HMRC Prevails: Upper Tribunal's Ruling on Floorspace-Based Special Method Override
Robin Prince · February 9th 2024 · read
The Upper Tribunal has ruled in favour of HMRC in its appeal of the First-tier Tribunal decision in Hippodrome Casino Limited v HMRC concerning the use of a floorspace based special method override.
In an unusual judgement, the UT ruled that the First-tier Tribunal had made a material error in law in failing to address the core issue of dual use. It therefore set aside the First-tier Tribunal decision together with its findings of fact.
Hippodrome Casino Limited (HCL) provides a ‘Las Vegas style’ experience, offering a casino, restaurants, theatre, and bars all in one venue. Most customers came to the Hippodrome for gaming, but a significant amount (circa 30%) came just for the restaurant, bars and theatre and did not enter the casino.
It was not disputed that HCL made both taxable supplies, and exempt supplies and that a partial exemption method was required to determine the attribution of overhead expenditure.
HCL contended that the use of the standard method did not fairly reflect the economic use of input tax. HCL submitted that the use of a floorspace based method more fairly reflected economic use and provided a result that differed substantially from the standard method.
HMRC contended that the hospitality areas had a dual use and were used to attract and retain customers for the Casino.

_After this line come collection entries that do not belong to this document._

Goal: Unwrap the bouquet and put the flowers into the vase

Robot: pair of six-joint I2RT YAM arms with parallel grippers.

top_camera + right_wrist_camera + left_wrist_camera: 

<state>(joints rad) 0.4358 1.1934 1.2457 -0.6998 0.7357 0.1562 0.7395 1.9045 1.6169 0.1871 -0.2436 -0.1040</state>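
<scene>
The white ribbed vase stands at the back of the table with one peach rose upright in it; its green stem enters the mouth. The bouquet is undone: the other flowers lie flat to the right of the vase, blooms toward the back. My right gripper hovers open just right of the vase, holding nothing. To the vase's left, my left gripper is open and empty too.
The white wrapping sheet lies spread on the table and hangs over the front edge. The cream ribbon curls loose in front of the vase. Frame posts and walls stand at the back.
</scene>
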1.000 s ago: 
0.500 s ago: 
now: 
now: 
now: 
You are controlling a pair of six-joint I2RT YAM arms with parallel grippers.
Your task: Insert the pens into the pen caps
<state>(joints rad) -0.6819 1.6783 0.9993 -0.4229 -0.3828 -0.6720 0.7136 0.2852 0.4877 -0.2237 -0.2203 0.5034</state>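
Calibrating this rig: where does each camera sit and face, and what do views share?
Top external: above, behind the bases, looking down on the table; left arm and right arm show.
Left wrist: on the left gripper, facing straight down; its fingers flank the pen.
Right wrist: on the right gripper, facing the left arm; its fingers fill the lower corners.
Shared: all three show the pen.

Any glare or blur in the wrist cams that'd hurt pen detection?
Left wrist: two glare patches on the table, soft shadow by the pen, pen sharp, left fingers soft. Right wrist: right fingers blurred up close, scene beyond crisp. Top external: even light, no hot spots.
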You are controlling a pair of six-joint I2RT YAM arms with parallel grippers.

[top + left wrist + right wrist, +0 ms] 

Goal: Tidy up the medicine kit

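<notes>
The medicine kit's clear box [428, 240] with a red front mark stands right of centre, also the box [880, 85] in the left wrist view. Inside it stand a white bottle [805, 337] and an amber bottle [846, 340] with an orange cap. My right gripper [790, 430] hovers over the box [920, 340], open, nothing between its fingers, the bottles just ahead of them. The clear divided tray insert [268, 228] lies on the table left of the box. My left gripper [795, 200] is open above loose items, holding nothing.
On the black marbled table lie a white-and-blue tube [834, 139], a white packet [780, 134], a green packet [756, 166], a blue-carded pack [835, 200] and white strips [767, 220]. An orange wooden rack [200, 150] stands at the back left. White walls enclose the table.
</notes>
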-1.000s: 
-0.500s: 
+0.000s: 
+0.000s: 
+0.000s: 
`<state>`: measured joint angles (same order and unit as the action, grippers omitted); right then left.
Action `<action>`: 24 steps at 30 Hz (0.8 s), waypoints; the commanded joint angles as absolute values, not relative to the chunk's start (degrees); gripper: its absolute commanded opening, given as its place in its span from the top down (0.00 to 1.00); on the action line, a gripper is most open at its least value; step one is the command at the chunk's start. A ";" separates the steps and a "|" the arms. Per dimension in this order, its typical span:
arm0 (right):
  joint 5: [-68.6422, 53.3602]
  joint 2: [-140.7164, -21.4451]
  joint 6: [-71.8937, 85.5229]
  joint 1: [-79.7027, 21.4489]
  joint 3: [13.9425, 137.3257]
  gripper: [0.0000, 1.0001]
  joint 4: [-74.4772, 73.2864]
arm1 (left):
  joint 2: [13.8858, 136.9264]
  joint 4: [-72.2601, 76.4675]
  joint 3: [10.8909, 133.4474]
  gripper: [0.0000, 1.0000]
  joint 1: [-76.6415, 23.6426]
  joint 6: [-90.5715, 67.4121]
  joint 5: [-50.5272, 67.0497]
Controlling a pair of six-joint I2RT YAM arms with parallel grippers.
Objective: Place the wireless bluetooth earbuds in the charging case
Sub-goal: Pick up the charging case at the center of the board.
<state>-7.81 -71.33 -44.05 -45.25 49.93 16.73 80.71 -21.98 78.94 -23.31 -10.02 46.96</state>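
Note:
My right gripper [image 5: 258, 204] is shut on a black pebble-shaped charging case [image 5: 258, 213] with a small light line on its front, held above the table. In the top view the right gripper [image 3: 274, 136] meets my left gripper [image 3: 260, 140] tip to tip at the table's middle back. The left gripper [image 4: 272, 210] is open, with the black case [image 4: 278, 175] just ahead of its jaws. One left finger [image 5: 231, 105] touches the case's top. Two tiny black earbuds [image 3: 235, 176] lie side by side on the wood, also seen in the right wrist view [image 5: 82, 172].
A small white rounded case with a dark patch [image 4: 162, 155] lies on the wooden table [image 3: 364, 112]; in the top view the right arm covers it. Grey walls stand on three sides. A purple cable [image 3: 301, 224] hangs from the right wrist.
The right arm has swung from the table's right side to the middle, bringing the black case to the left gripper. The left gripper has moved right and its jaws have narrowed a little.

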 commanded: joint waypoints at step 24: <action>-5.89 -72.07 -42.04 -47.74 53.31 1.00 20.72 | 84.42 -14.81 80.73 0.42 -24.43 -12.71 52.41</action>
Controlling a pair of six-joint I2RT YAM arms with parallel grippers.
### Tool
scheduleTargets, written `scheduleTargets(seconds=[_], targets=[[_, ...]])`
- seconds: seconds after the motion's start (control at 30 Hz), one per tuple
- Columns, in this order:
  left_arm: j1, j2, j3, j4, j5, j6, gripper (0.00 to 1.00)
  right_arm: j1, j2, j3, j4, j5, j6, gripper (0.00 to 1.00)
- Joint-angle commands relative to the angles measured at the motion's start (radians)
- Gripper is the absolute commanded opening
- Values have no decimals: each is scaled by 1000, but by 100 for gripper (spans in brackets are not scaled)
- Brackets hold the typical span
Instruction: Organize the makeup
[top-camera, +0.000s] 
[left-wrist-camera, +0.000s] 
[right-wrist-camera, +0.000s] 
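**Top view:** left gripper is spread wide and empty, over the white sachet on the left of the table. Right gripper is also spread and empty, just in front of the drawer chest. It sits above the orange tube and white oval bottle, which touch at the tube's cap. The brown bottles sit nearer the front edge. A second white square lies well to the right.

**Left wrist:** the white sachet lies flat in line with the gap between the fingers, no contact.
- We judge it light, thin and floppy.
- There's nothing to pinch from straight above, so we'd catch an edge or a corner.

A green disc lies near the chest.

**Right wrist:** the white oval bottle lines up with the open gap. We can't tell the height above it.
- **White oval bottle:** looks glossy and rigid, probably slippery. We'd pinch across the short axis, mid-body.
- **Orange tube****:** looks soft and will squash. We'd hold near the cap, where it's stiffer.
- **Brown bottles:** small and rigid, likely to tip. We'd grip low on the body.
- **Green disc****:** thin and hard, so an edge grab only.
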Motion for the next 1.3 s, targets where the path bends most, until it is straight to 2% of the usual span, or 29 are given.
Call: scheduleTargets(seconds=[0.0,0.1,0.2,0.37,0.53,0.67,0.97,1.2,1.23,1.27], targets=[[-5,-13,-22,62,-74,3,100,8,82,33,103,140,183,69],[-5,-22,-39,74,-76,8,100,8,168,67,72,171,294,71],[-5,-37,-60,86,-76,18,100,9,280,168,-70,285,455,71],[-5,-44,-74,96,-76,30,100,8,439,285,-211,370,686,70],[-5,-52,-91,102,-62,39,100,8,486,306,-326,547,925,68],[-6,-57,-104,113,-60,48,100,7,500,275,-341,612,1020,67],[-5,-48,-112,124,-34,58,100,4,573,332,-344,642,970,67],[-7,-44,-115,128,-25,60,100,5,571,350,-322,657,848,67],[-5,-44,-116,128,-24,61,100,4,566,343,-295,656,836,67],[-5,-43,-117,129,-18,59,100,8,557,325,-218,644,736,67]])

HMRC stated that this was supported by the fact that hospitality was pursued even though it was unprofitable. HMRC, therefore, asserted that the floorspace method did not reflect economic use of the input tax.
Decision of the Upper Tribunal
In remaking the decision, the UT applied the approach set out in VWFS that the use of a Standard Method Override must guarantee a more precise determination of the deductible proportion of input tax.
The UT did not accept that the hospitality and entertainment areas were independent offerings. The UT found that HCL made economic use of these areas to attract gaming customers and to encourage them to stay longer. The fact that neither the hospitality nor entertainment businesses were profitable for the entire period in question was relevant in coming to this decision, but not determinative.
The Court also accepted HMRC’s argument that the SMO was distortive as it assumed that the unallocated floorspace (which formed the majority of the premises) was used in the same proportion as the exempt and taxable areas.
The Court therefore found that the floorspace SMO was fundamentally flawed and dismissed HCLs appeal.
The UT also disallowed HCL’s appeal in relation to the interaction of CGS calculation and the restriction of non-business input tax recovery.
The Court held that a SMO can only be applied when it guarantees a more precise recovery than the standard method. In doing so the UT has held that it has significantly less jurisdiction in appeals relating to standard method over-rides than it does in relation to Special Method over-rides.
While there is force in HMRC’s arguments, one wonders whether the ‘dual use issue’ will come back to haunt them. There are many examples, particularly in financial services, where HMRC have historically restricted recovery on costs by allowing recovery only by reference to the immediate exempt use and ignoring other taxable use. This ruling on the need to consider ‘dual use’ may see the reopening of previously closed disputes.